I got one in late 1982 or early 1983 when the price dropped a little bit (I think I paid under $100). I got it from the department store that my high school girlfriend was working at the time. It was definitely an early 9VAC unit, not the later one with the DIN power connector. I already had a PET (2001N-32) and a C-64 and 1541 so I was able to immediately use the 1541 with it. I typed in a few games from magazines/books and I wrote some programs to play with the sound and color a bit (exploring the differences between the VIC-I and VIC-II chips).
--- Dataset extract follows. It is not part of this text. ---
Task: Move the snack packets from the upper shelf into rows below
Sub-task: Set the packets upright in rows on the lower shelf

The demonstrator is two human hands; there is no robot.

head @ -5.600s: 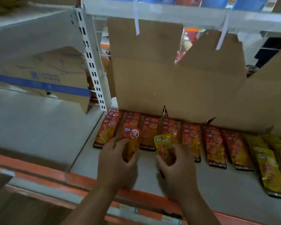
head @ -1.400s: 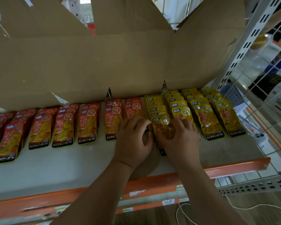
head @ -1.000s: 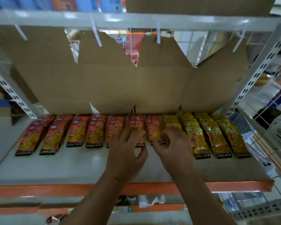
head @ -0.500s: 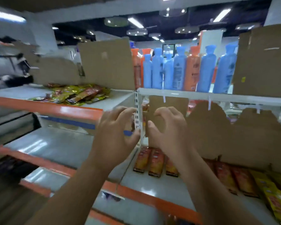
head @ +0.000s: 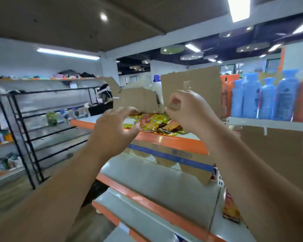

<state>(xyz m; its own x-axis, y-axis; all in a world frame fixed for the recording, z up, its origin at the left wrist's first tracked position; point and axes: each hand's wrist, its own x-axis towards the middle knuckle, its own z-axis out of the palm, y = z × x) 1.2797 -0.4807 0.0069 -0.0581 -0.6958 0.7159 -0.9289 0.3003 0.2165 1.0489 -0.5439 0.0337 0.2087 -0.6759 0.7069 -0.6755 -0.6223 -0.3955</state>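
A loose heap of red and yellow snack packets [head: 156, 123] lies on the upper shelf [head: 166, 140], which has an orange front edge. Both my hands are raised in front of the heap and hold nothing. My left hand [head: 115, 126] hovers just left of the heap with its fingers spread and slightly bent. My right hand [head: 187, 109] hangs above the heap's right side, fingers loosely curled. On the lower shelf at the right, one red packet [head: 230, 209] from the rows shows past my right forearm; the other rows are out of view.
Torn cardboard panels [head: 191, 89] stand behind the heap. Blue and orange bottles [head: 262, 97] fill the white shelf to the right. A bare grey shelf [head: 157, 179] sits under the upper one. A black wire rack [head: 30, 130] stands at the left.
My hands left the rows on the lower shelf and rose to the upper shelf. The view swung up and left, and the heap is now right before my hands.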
I also did a little hardware hacking because the expansion connector was standard 22-pin edge connector and, of course, the User Port connector had a lot of overlap with the pinouts of the PET and C-64. The most elaborate thing I made was a DEC FlipChip module tester by wiring a 6821 to the expansion bus and to a single DEC backplane connector. I did some small software exploration of that device but never worked out the massive wad of vector tables one would need to make it really useful.
Contrasting that, is there anyone here who actually got their hands on an IBM 5150 within that first year?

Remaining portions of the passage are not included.